Lushan consists of 99 individual peaks, with the tallest rising to nearly 1,500 meters.
Revolutionary hub boasts historic pedigree, natural beauty
Despite its reputation as a cradle of Chinese revolution, Nanchang, the capital of East China’s Jiangxi province, did not benefit much from its illustrious past. The Nanchang Uprising on Aug 1, 1927, which marked the birth of the People’s Liberation Army, sealed the city as a heavyweight of wartime China.
But in modern China, Nanchang, compared to the more prosperous coastal cities, has been left behind during the country’s swift economic growth. This was until late June, when the central government issued a document offering preferential policies to boost the development of old revolutionary bases in Jiangxi.
The long-awaited incentives target cities in south Jiangxi, but as the capital of the province, Nanchang with a population of 5.04 million, is destined to become the regional economic powerhouse and shoulder more responsibility for the further development of the area.
Business aside, Nanchang is famous for its scenery, rich history and cultural sites. The Ganjiang River passes through the city from south to north and the whole city is dotted with rivers and lakes. Its outskirts are surrounded by green mountains, and the stunning views of the city have inspired many talented poets since ancient times.
Visitors will still be able to get their fair share of beautiful scenery, history and culture on short or weekend trips to the city. Here are a few attractions to start with:
1. Tengwang Pavilion
Located on the shore of the Ganjiang River, Tengwang Pavilion is one of the three most notable pavilions in the southern, lower reaches of the Yangtze River. The others are Wuhan’s Yellow Crane Tower in Hubei province and Yueyang Pavilion in Hunan province.
Tengwang Pavilion rose to fame mainly due to a classic piece by Tang Dynasty (AD 618-907) poet Wang Bo, who finished Preface to the Pavilion of Prince Teng after encountering a grand banquet held there. Standing 57.5 meters tall at nine stories, the pavilion is named after Li Yuanying, the younger brother of Tang Dynasty Emperor Taizong, 1,300 years ago.

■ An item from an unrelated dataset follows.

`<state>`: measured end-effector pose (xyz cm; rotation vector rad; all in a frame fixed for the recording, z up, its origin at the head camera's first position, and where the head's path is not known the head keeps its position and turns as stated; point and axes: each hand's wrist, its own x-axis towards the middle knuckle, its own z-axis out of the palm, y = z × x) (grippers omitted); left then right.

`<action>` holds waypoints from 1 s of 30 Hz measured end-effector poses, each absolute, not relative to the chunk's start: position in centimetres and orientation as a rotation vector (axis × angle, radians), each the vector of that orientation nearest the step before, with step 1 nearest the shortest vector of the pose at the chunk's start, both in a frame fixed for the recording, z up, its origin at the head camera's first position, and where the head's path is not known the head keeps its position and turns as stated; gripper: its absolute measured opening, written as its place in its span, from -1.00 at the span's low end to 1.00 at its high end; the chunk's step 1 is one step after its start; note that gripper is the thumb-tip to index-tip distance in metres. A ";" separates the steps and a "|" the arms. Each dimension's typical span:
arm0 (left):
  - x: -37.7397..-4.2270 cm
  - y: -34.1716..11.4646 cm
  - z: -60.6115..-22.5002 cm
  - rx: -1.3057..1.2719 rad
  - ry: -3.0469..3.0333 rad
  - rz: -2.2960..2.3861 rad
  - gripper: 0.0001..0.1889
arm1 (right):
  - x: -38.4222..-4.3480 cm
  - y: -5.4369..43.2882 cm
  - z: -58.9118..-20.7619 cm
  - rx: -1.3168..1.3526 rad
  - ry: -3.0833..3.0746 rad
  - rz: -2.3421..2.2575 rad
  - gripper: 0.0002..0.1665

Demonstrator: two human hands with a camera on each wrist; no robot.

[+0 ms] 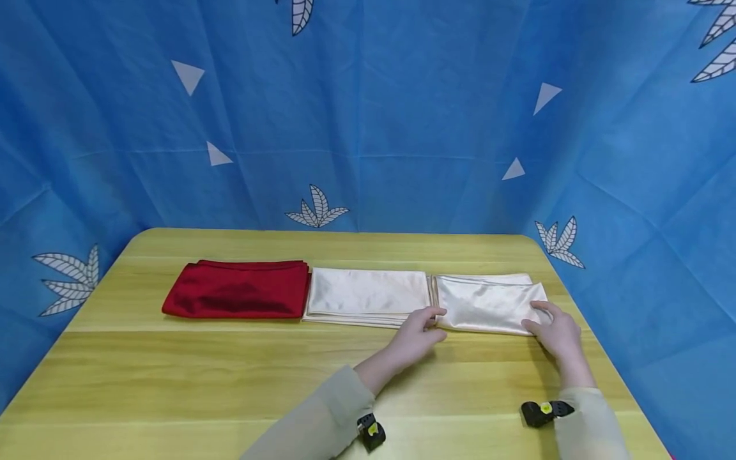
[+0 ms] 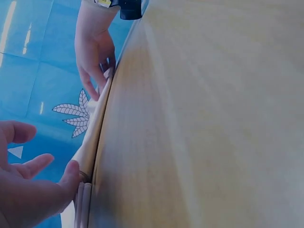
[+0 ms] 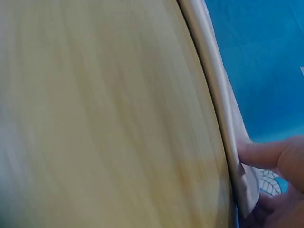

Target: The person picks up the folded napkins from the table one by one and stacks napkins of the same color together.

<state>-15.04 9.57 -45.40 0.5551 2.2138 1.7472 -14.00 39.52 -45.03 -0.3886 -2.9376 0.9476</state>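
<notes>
A folded white satin cloth (image 1: 489,300) lies at the right end of a row on the table. My right hand (image 1: 554,332) is at its right front corner, thumb and fingers on either side of the cloth's edge. In the right wrist view the thumb (image 3: 259,154) presses the cloth's edge (image 3: 221,99), and the other fingers curl at its end. My left hand (image 1: 416,335) is at the left front corner, fingers spread and holding nothing. Its thumb (image 2: 70,183) is right at the cloth's edge in the left wrist view.
Left of this cloth lies another folded white cloth (image 1: 368,291), its layers showing along the front. A folded dark red cloth (image 1: 238,291) is at the left end of the row. The wooden table (image 1: 172,383) has blue patterned curtains (image 1: 402,115) behind and beside it.
</notes>
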 end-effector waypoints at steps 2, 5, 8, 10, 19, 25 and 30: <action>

The original Tang Dynasty pavilion was rebuilt 20 years after its completion and has been rebuilt 29 times over the course of its history. A theater within the modern pavilion, which was rebuilt between 1985 and 1989, stages musical performances. There is also a museum at a side entrance, where it is possible to see how the tower looked like during other eras.
2. Star of Nanchang (Ferris wheel)
Just like the London Eye, which stands 135 meters high on the south bank of the Thames, Nanchang also has its own giant wheel that offers breathtaking views on a single ride.
The Star of Nanchang, standing 160 meters tall, became one of the world’s highest Ferris wheels after being put into operation in 2006. Located at the west side of the Ganjiang River, the Star of Nanchang has become an icon of the city. The wheel cost about 57 million yuan ($8.94 million, 7.28 million euros) to build. It has 60 enclosed air-conditioned gondolas, each carrying up to eight passengers, with a maximum capacity of 480 passengers. A single rotation takes about 30 minutes.
3. Jiangxi Provincial Museum
This museum, located 100 meters away from the Tengwang Pavilion, is a good place to understand the past of Jiangxi province. The museum is split into three buildings with three different themes: Jiangxi ancient civilization, Jiangxi revolutionary relics and the province’s ancient ceramics.
The 13,000-square-meter museum boasts a collection of 34,000 items, ranging from ceramics to gold vessels, silverware, bronze, jade and ancient painting and calligraphy. The displays of the vast legacies of Chinese pottery stand out because of their relation to key kilns such as Porcelain Capital, Jingdezhen. There is also a good summary of the advanced technologies used.
4. Lushan National Park
Lushan National Park is a UNESCO World Heritage site. The park, located in nearby Jiujiang city, offers stunning views ranging from spectacular peaks, lakes, cliffs and waterfalls to important Buddhist and Taoist temples.
Lushan is known as one of the finest summer resorts in China and was used as the location for a famous Chinese film, Romance on Lushan Mountain. The mountain consists of 99 peaks, with the tallest rising to nearly 1,500 meters. The high-speed rail from Nanchang to Lushan cuts the traveling time to 45 minutes.
Eating and drinking
Nanchang is famous for its spicy dishes. Nanchang rice noodles, dressed with ginger, garlic, capsicum and pepper, is a must-try among various local street dishes in the city. Traditional snacks such as roubingtang or steamed pork with eggs, and waguantang, a special soup cooked in pottery jars, are also available throughout the city.
Rather than beers and wines, the drinking culture in Nanchang is more about enjoying a cup of fine Chinese tea. The history of tea drinking and teahouses in Nanchang can be traced back more than 1,000 years. There are about 20 modern teahouses in the city center. Gujin Chashi, located in No 129 Fuhe North Road, is suitable for first-time tea drinkers. Staff members have many years of experience serving Chinese tea.